Saturday, October 04, 2014

How to win citations and rise in the rankings

A large part of the academic world has either been congratulating itself on performing well in the latest Times Higher Education  (THE) world rankings, the data for which is provided by Thomson Reuters (TR), or complaining that only large injections of public money will keep their universities from falling into the great pit of the unranked.

Some, however, have been baffled by some of the placings reported by THE this year. Federico Santa Maria Technical University in Chile is allegedly the fourth best university in Latin America, Scuola Normale Superiore di Pisa the best in Italy and Turkish universities are apparently the rising stars of the academic world.

When there is a a university that appears to be punching above its weight the cause often turns out to be the citations indicator

Scuola Normale Superiore di Pisa is 63rd in the world with an overall score of 61.9 but a citations score of 96.4.

Royal Holloway, University of London is 118th in the world with an overall score of 53 but a citations score of 98.9

The University of California Santa Cruz is top of the world for citations with an overall score of 53.7 and 100 for citations

Bogazici University is 139th in the world with an overall score of 51.1 and a citations score of 96.8.

Federico Santa Maria Technical University in Valparaiso is in the 251-175 band so the total score is not given although it would be easy enough to work out. It has a score of 99.7 for citations.

So what is going on?

The problem lies with various aspects of Thomson Reuters' methodology.

First they use field normalisation. That means that they do not simply count the number of citations but compare the number of citations in 250 fields with the world average in each field. Not only that, but they compare each year in which the paper is cited with the world average of citations for that year.

The rationale for this is that the number  of citations and the rapidity with which papers are cited vary from field to field. A paper reporting a cure for cancer or the discovery of a new particle will be cited hundreds of times within weeks. A paper in philosophy, economics or history may languish for years before anyone takes notice. John Muth's work on rational expectations was hardly noticed or cited for years before eventually starting a revolution in economic theory. So universities should be compared to the average for fields and years. Otherwise, those that are strong in the humanities and social sciences will be penalised.

Up to a point this is not a bad idea. But it does assume that all disciplines are equally valuable and demanding. But if the world has decided that it will fund medical research or astrophysics and support journals and pay researchers to read and cite other researchers' papers rather than media studies or education, then this is perhaps something rankers and data collectors should take account of.
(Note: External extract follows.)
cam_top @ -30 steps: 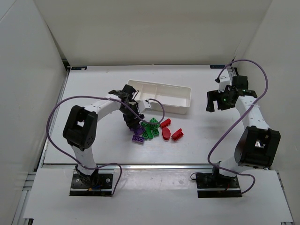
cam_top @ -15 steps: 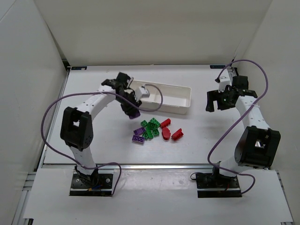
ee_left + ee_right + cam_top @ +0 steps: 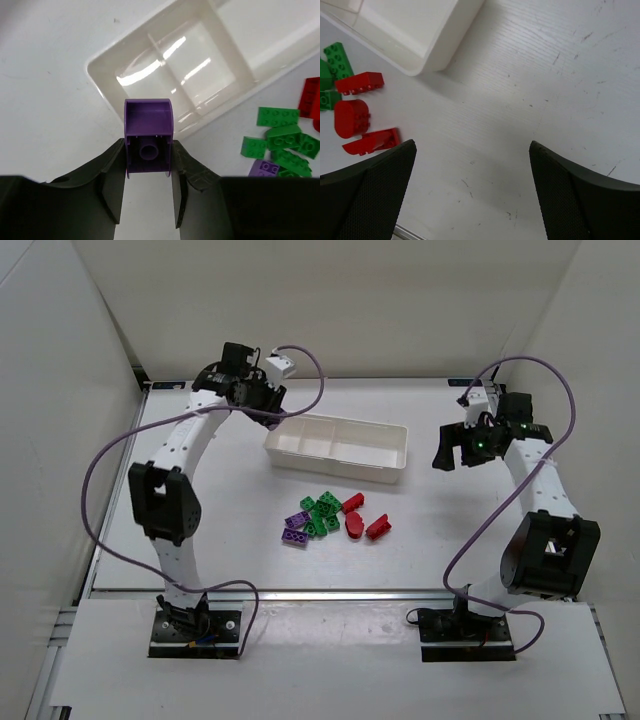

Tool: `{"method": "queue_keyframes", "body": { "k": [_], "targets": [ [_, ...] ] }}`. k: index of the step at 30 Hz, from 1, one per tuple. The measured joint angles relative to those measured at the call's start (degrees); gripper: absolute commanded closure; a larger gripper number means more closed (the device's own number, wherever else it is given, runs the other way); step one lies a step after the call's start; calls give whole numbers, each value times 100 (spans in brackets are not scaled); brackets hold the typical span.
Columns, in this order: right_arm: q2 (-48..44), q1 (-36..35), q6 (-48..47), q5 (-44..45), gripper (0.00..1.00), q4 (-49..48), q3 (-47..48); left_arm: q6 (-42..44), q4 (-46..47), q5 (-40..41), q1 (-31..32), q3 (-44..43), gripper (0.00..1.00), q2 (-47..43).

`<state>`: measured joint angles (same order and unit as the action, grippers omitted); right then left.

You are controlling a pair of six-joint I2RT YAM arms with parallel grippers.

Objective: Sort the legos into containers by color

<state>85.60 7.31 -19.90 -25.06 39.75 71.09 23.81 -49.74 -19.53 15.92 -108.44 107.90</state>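
My left gripper (image 3: 268,408) is shut on a purple lego (image 3: 148,135) and holds it high, just outside the left end of the long white tray (image 3: 402,454). The tray's compartments (image 3: 192,60) look empty. On the table in front of the tray lie green legos (image 3: 320,515), two purple legos (image 3: 295,529) and red legos (image 3: 358,521). The right wrist view shows the red legos (image 3: 351,117) and the tray's right corner (image 3: 440,50). My right gripper (image 3: 455,455) is open and empty, right of the tray.
White walls enclose the table on the left, back and right. Purple cables loop from both arms. Bare table (image 3: 545,90) lies under the right gripper.
My left gripper has lifted the purple lego out of the pile and swung back and up to the tray's left end. The right gripper has shifted slightly.
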Motion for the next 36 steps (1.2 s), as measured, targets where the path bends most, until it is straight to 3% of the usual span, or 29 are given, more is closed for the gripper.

In any case, by normalising for so many fields and then throwing normalisation by year into the mix, TR increase the likelihood of statistical anomalies. If someone can get a few dozen citations within a couple of years after publication in a field where citations, especially early ones, average below one a year then this could give an enormous boost to a university's citation score. That is precisely what happened with Alexandria University in 2010. Methodological tweaking has mitigated the risk to some extent but not completely. A university could also get a big boost by getting credit, no matter how undeserved, for a breakthrough paper or a review that is widely cited.

So let's take a look at some of the influential universities in the 2014 THE rankings. Scuola Normale Superiore di Pisa (SNSP) is a small research intensive institution that might not even meet the criteria to be ranked by TR. Its output is modest, 2,407 publications in the Web of Science core collection between 2009 and 2013, although for a small institution that is quite good.
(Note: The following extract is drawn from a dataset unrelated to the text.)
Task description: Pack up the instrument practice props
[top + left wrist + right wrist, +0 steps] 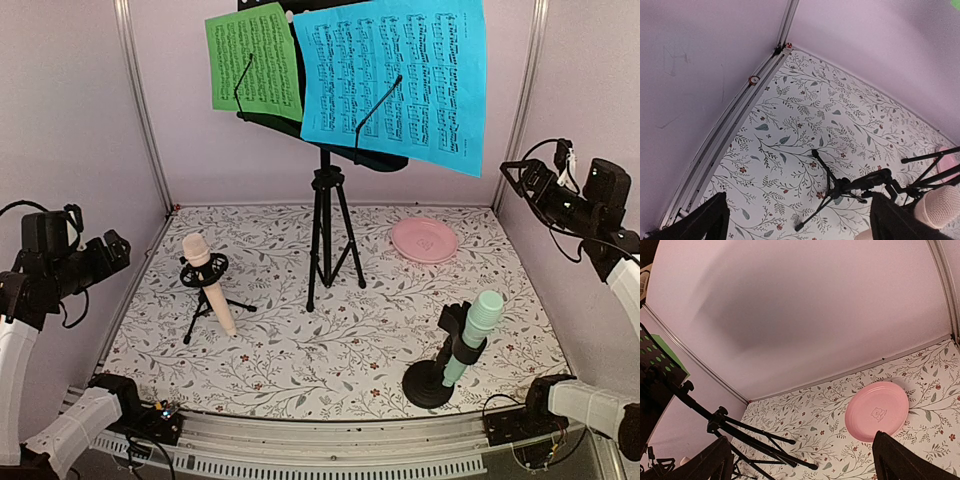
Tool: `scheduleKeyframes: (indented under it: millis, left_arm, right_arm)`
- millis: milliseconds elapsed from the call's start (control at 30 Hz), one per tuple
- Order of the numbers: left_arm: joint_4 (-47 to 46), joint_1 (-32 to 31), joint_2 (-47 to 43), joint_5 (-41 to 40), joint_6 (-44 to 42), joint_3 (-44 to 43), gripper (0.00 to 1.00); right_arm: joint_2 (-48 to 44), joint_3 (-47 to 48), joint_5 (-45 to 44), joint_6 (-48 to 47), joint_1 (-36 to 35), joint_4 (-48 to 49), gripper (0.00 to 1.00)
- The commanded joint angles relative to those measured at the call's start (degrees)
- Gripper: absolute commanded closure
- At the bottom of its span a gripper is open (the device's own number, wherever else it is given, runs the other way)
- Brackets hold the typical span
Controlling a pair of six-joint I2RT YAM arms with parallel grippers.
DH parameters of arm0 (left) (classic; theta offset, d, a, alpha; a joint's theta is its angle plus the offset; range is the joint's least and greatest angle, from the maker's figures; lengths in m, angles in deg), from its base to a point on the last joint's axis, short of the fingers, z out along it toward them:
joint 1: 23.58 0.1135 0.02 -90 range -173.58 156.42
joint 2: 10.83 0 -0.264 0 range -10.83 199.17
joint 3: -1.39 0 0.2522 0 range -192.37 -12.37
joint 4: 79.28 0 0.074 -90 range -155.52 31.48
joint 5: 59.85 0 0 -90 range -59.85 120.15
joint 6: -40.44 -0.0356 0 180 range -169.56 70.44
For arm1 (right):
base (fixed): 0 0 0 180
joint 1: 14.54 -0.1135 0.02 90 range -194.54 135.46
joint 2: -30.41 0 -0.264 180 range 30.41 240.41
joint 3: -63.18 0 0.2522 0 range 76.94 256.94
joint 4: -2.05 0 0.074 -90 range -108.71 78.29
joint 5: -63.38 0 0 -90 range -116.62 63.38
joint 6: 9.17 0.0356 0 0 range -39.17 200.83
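Note:
The black perforated music stand [325, 230] stands mid-table on its tripod, holding a green page [255, 60] and a blue page [395, 75]. A beige toy microphone [208, 280] sits tilted in a small black tripod holder [200, 305] at the left. A mint microphone [475, 330] sits in a round-based black holder [430, 385] at the front right. My left gripper [113, 248] hovers open and empty at the left edge, above the small tripod holder [840, 187]. My right gripper [516, 175] hovers open and empty at the right edge, and its wrist view shows the stand's legs [745, 437].
A round pink plate [424, 240] lies at the back right, also in the right wrist view [877, 410]. Pale enclosure walls [70, 120] and metal rails close in the floral table [290, 350]. The beige microphone head [940, 205] shows at the left wrist view's right edge.

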Motion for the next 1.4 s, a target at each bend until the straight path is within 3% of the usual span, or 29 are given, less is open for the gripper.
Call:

One of those publications is 'Observation of a new boson...' in Physics Letters B in September 2012, which has been cited 1,631 times.

The paper has 2,896 "authors", whom I counted by looking for semicolons in the "find" box, affiliated to 228 institutions. Five of them are from SNSP.

To put it crudely, SSNP is making an "authorship" contribution of 0.17 %  to the paper but getting 100% of the citation credit, as does every other contributor. Perhaps its researchers are playing a leading role in the Large Hadron Collider project or perhaps it has made a disproportionate financial contribution but TR provide no reason to think so.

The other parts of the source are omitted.